La banque centrale doit mettre en œuvre d’énormes moyens pour empêcher que le franc ne se réévalue. Toutefois, il n’existe pas d’autres solutions que l’arrimage à l’euro. Ainsi, pour les milieux politiques, mieux vaut se taire et ne pas en parler.

En septembre 2011, l’instauration par la Banque nationale suisse (BNS) d’un plancher pour le taux de change entre le franc et l’euro a été saluée à l’unanimité. Or, ce consensus semble s’effriter. Soulignant les coûts durables engendrés, certains politiques, représentants économiques et universitaires plaident soit pour la suppression du taux plancher soit, au moins, pour une réévaluation graduelle du franc face à l’euro.

On évoque notamment l’idée d’une parité glissante, par laquelle le cours du franc serait adapté par petites étapes. Il est aussi question de fixer une limite inférieure non pas vis-à-vis de l’euro, mais d’un panier de devises. Certes, il est vrai que, depuis le début de la hausse du franc, l’économie exportatrice a montré de façon impressionnante sa robustesse. Toutefois, les initiatives arrivent à un moment particulièrement défavorable.

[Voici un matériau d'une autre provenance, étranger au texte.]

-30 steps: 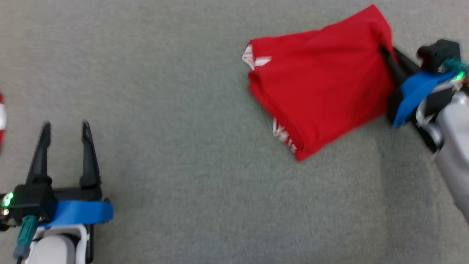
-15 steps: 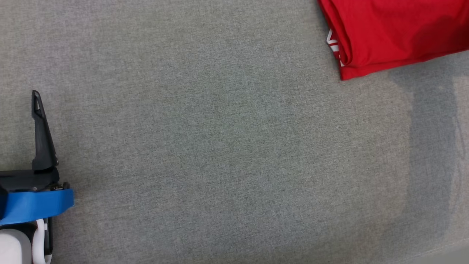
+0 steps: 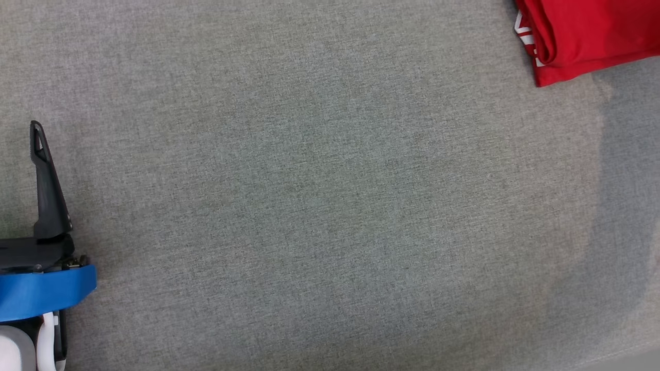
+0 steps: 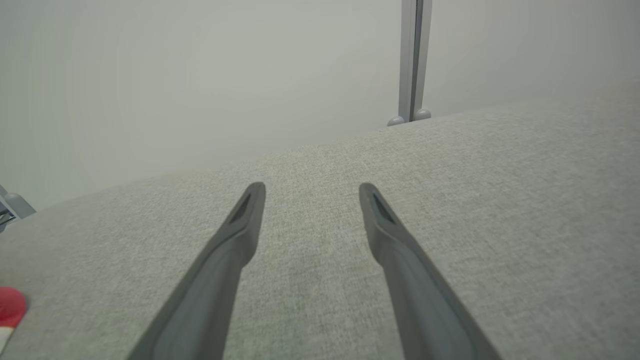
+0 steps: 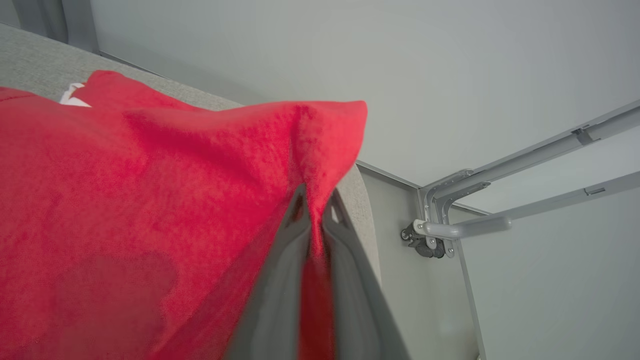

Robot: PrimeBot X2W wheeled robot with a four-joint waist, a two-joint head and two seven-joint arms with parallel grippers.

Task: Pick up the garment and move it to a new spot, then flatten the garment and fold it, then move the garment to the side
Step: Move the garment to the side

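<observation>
A grey fabric-covered table (image 3: 330, 206) spreads wide beneath the robot. The folded red garment (image 3: 588, 36) lies on the table's far right part, with white markings showing at its folded edge. The right gripper (image 5: 317, 202) is clamped tight on a bunched corner of the garment. The cloth is pinched between its two dark fingers and raised into a peak above the table, close to the table's edge, while the rest of the fabric drapes back down onto the grey surface. The left gripper (image 4: 310, 190) hovers low over the table's near left part, jaws spread wide and holding nothing. A grey metal bracket (image 5: 440, 225) stands just past the table's edge by the garment. A small red-and-white object (image 4: 10, 307) rests on the table's left side.
</observation>
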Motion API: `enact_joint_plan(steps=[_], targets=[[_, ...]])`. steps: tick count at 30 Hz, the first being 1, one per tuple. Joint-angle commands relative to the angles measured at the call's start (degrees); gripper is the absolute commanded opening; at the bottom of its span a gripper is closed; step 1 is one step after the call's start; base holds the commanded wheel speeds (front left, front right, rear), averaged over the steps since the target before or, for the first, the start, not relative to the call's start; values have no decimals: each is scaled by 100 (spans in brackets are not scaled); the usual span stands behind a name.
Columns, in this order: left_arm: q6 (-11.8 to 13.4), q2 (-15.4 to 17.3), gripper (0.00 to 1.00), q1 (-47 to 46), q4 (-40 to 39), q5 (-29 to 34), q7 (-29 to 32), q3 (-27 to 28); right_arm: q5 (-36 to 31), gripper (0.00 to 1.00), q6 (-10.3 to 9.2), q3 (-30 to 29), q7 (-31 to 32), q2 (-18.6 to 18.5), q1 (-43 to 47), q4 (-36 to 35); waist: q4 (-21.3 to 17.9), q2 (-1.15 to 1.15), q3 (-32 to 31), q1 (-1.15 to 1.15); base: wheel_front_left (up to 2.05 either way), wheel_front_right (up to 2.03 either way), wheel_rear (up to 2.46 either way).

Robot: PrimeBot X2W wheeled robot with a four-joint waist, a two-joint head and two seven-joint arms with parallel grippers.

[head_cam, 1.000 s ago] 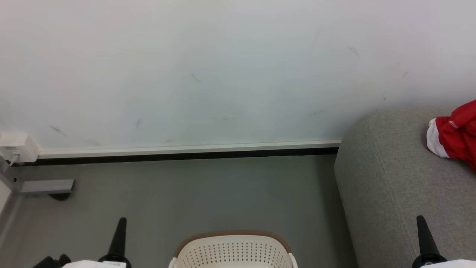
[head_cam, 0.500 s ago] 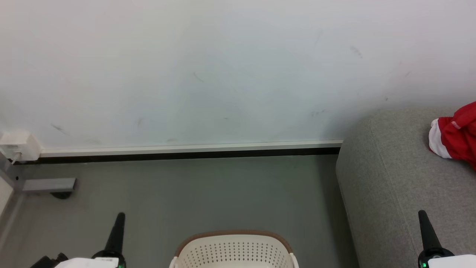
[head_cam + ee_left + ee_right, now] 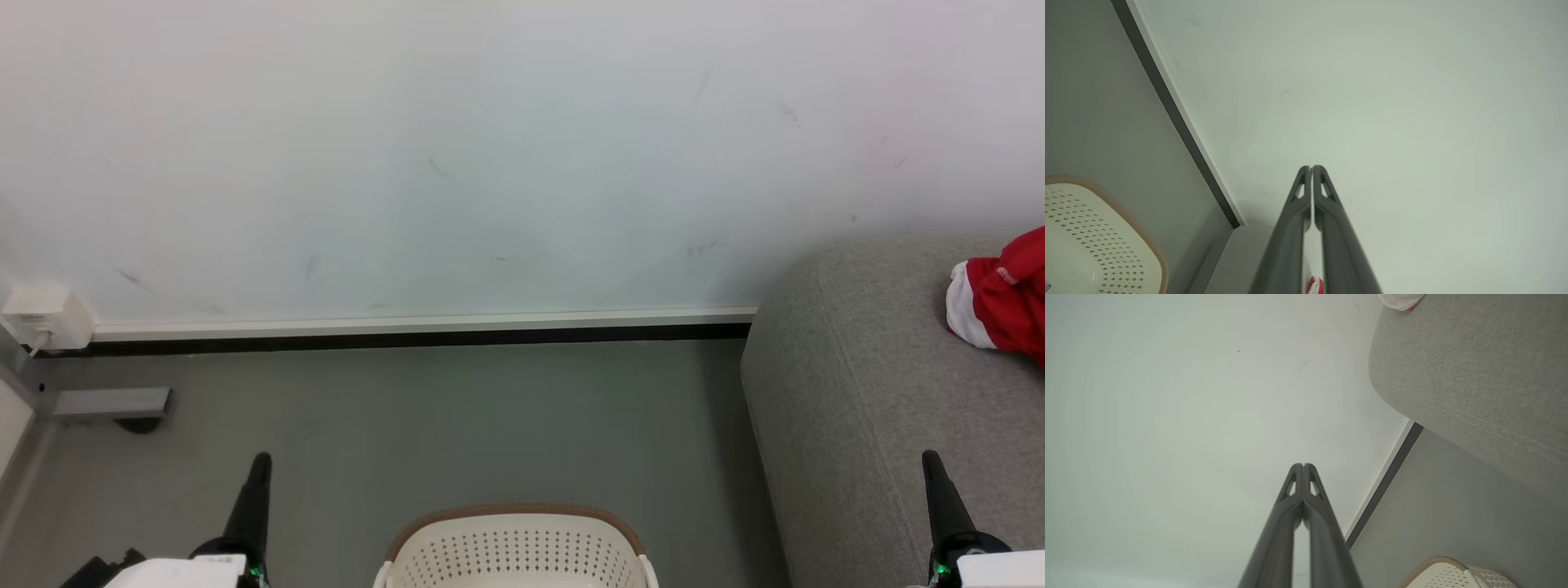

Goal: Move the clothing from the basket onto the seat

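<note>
The left claw and right claw are both clenched on nothing, with the basket on the floor between them, and the clothing lies on the seat at far right.

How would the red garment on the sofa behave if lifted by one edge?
Probably floppy: the red garment lies bunched in soft folds on the sofa, so it would likely drape. It looks like thin fabric, so it is probably light.
</note>
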Motion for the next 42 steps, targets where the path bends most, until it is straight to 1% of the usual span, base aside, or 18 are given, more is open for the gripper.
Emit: enact_joint_plan(steps=[1,27,42], targets=[[-30,21,0,-81,-34,-140,54,33,105,0,-11,-31,21,-21,-78,-51,2,0,0,0,0,0,0],[-135,-2,0,-185,-73,-1128,323,147,1171,0,-14,-145,318,-9,-214,-85,64,0,19,0,0,0,0],[-128,-1,0,-181,-72,-1111,320,143,1127,0,-14,-154,300,1,-212,-81,64,0,19,0,0,0,0]])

Tout d’abord, les tensions dans la zone euro suscitent de vives inquiétudes. Par conséquent, les placements sûrs sont de plus en plus prisés; les taux de rendement exceptionnellement bas des obligations d’État le prouvent. De plus, la volatilité des marchés financiers s’accentue, ce que reflètent les brusques fluctuations des cours sur les marchés des actions.

Dans ce contexte de volatilité, il serait naïf de croire que les marchés financiers accueilleraient avec sérénité la suppression du taux plancher. Il est beaucoup plus probable que surviennent des vagues de spéculation qui propulseraient le cours du franc aux niveaux de l’été passé. Même une réévaluation par petites étapes ne tranquilliserait pas les acteurs du marché.

Ne nous laissons pas abuser par la croissance du PIB de 0,9 %, inespérément positive, enregistrée au deuxième trimestre de 2012. Elle était soutenue par la consommation, qui est en règle générale un indicateur retardé. À cela s’ajoute l’importante constitution de stocks, qui a certes influencé positivement la croissance à court terme mais qui n’aura pas d’effets durables. Les exportations n’ont pas contribué à la croissance, bien au contraire. Des indicateurs avancés signalent un infléchissement sensible de la demande extérieure, ce qui n’est pas surprenant au vu de la récession que traverse la zone euro.

Les subventions: un mal plus grand

De plus, il faut signaler un autre aspect important d’un point de vue d’économie politique: si la BNS autorise une réévaluation du franc face à l’euro, des voix se feront inévitablement entendre dans les milieux politiques pour exiger un soutien à l’industrie exportatrice mise sous pression. Les subventions directes, l’exonération fiscale pour certaines branches et d’autres propositions semblables feront leur entrée en scène. La plupart du temps, les mesures introduites comme solutions transitoires s’avèrent être durables et génèrent des distorsions structurelles et des changements structurels retardés. Cela entraîne des pertes plus graves que les coûts engendrés par les interventions sur le marché des devises.

Enfin, il y a lieu de souligner que la réflexion sur les stratégies relatives à la suppression du taux plancher et le moment opportun pour les lancer n’est pas interdite. Au contraire, elle est nécessaire. Cependant, si même la BRI, d’ordinaire modérée, se montre inquiète du degré d’instabilité, il vaudrait peut-être mieux se taire. Les déclarations hâtives dans le contexte actuel hautement volatile affaiblissent la position de la BNS, surtout lorsqu’elles proviennent de politiciens qui ont toujours des conseils à donner. On peut vite avoir l’impression que l’indépendance de la banque centrale est mise à mal.